▼
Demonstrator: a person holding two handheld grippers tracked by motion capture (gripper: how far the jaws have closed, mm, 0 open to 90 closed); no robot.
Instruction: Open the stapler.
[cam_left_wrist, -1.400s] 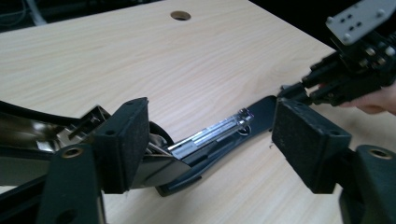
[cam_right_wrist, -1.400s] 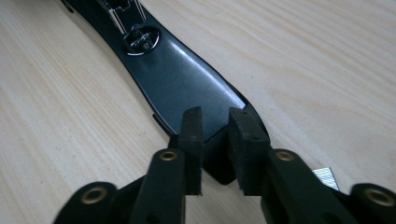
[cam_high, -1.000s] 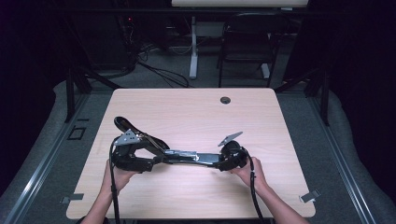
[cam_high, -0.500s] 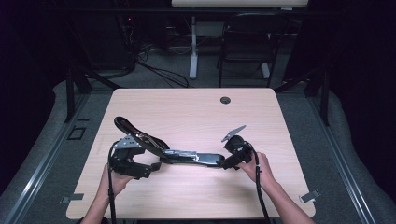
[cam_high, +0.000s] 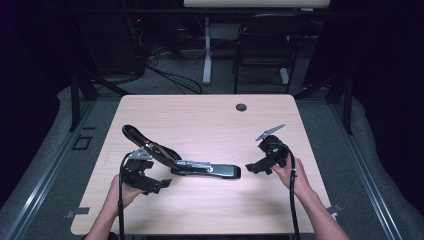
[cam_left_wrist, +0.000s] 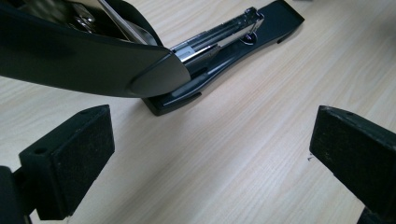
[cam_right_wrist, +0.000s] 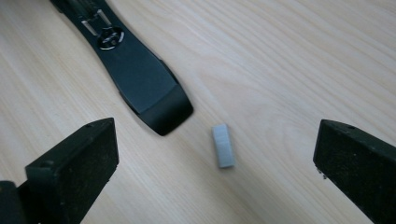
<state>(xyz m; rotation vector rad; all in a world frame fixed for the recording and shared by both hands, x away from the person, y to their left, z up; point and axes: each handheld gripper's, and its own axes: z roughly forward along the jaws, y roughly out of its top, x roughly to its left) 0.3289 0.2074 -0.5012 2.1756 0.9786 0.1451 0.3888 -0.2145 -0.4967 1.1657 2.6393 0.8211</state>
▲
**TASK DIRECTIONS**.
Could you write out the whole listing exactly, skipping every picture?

**EXERCISE OUTPUT**.
Demonstrator: a person holding two handheld grippers tracked by motion capture (gripper: how far the jaws have closed, mm, 0 open to 90 closed); no robot.
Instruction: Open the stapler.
[cam_left_wrist, -1.400s] 
[cam_right_wrist, -1.400s] 
[cam_high, -1.000s] 
[cam_high, -0.500s] 
[cam_high, +0.000s] 
[cam_left_wrist, +0.000s] 
[cam_right_wrist, +0.000s] 
<state>(xyz m; rotation vector rad; all in a world frame fixed for the recording and shared by both hands, x away from the person, y to their left, z up; point and axes: each handheld gripper's, and its own axes: z roughly forward along the jaws, y roughly out of its top, x roughly to its left) 0.3289 0.2074 -0.5012 2.1756 0.9786 0.1451 0.3888 -0.2145 -0.4967 1.1657 2.6393 0.8211</state>

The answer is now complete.